### WHAT NEEDS TO BE DONE
Each line that has the string "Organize" must be copied from the records below.

[Data entries]
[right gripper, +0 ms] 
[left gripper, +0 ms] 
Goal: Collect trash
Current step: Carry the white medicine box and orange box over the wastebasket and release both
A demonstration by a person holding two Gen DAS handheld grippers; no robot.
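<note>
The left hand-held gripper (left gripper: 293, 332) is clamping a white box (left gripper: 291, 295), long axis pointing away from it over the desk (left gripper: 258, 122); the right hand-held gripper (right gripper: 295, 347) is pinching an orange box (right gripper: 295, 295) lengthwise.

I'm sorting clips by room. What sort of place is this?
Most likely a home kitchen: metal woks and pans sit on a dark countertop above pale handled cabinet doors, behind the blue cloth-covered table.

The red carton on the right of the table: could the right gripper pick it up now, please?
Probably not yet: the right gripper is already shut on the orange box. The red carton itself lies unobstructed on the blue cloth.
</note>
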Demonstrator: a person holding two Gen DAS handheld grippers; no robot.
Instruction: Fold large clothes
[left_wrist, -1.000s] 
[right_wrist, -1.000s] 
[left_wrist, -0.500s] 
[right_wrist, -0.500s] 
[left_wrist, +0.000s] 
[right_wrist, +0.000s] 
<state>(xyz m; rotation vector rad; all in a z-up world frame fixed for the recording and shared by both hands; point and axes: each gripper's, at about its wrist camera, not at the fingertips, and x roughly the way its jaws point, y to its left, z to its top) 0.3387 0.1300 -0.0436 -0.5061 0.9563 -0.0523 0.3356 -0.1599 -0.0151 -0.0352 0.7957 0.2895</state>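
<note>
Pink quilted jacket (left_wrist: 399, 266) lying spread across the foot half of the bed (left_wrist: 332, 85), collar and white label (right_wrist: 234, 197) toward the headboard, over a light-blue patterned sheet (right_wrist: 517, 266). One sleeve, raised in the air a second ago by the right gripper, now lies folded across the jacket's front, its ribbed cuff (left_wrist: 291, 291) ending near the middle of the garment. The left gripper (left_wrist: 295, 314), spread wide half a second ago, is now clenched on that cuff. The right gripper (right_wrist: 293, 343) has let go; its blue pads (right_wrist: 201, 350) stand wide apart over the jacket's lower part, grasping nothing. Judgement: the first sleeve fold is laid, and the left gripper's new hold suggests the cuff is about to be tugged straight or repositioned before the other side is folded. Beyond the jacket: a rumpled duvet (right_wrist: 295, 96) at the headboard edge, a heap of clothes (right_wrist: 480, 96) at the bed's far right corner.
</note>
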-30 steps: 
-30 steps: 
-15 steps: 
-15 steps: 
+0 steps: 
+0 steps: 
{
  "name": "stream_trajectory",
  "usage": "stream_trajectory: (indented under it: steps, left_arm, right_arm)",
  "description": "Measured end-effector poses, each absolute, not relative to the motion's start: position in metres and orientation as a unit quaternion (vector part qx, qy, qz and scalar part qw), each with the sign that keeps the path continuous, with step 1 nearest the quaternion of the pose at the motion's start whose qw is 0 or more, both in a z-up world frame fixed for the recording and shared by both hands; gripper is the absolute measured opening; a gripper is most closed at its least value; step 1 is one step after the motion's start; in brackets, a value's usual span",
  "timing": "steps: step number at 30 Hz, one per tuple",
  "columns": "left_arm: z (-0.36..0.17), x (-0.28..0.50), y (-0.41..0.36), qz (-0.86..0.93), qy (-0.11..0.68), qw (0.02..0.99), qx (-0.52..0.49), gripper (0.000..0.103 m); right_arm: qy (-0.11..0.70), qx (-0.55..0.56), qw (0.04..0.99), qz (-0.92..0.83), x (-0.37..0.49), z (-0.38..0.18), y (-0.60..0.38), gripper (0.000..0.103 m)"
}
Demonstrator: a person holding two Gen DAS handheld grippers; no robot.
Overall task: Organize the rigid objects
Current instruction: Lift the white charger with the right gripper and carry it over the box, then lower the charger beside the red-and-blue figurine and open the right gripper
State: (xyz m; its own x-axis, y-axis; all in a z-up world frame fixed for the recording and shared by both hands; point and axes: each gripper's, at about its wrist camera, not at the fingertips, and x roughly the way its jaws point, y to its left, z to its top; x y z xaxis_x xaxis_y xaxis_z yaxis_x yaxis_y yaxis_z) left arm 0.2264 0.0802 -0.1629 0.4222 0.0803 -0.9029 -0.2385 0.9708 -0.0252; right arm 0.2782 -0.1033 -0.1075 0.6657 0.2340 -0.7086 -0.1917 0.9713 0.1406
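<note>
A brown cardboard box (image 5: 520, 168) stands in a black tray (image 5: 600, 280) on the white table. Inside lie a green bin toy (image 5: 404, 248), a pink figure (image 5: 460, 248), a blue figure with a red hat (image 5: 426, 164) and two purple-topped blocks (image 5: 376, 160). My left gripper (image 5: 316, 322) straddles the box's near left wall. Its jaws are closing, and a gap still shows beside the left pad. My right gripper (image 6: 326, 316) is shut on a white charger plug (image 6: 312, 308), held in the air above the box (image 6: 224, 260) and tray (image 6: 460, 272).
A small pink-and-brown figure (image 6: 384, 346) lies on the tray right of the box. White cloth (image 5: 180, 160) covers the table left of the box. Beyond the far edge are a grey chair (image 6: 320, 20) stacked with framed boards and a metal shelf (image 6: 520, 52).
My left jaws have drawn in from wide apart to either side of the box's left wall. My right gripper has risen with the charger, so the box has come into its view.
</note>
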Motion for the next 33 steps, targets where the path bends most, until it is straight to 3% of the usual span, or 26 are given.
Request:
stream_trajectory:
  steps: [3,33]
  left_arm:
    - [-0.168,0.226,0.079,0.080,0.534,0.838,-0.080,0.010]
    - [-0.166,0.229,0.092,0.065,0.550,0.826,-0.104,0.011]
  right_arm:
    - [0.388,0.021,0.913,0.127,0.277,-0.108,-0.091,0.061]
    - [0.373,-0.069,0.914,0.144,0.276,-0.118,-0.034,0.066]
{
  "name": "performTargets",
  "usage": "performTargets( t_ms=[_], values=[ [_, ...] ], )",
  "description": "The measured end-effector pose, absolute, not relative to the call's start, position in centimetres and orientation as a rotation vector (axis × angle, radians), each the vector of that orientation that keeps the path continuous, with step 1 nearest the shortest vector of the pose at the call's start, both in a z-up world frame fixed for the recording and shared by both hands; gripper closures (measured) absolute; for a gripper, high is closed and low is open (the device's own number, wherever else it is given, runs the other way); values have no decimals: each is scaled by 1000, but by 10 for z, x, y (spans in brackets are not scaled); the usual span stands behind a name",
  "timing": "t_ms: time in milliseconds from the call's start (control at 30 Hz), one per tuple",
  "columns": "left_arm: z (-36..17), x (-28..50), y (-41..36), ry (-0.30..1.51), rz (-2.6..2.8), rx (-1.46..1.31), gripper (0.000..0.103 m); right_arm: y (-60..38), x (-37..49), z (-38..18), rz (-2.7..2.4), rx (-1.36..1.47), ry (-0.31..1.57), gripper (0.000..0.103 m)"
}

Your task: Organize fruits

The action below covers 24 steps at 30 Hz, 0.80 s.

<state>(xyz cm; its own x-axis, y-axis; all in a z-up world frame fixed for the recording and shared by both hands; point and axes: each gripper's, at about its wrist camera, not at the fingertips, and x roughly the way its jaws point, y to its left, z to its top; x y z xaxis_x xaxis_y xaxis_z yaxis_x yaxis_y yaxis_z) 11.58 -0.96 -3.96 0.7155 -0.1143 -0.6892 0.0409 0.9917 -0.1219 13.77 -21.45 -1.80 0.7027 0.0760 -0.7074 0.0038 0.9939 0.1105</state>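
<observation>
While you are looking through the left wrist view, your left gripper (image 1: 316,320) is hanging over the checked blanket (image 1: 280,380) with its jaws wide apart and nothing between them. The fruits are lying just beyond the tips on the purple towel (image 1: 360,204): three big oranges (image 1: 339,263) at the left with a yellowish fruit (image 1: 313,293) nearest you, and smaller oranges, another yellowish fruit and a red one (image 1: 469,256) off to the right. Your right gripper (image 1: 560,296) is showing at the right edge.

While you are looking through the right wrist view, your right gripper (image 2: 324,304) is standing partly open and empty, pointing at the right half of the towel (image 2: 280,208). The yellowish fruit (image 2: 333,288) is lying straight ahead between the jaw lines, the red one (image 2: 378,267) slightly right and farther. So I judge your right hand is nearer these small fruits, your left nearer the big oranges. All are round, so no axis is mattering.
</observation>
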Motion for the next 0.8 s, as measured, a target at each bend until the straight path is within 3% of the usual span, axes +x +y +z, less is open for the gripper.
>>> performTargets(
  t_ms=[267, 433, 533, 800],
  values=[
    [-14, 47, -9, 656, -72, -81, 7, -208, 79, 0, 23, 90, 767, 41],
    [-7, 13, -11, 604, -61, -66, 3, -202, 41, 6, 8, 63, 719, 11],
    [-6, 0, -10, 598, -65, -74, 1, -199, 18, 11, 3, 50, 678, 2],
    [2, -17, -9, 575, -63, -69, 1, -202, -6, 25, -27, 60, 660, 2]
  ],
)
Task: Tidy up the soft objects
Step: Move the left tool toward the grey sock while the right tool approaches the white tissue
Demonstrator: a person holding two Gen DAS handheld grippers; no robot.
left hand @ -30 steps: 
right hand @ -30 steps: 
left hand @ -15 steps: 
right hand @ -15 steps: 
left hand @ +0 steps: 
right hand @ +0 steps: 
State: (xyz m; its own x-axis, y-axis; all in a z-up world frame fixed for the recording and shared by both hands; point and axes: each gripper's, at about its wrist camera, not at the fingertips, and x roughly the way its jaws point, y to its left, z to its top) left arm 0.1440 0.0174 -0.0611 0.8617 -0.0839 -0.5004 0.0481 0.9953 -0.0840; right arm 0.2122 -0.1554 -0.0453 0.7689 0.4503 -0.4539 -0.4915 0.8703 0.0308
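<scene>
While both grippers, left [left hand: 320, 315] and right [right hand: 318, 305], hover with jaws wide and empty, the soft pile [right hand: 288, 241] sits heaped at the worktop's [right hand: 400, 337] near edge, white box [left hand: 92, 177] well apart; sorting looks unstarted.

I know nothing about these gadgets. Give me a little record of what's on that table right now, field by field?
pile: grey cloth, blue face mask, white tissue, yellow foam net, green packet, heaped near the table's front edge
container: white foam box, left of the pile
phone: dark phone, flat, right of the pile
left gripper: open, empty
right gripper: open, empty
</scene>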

### EXERCISE ANSWER
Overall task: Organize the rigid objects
Your task: Organize fruits

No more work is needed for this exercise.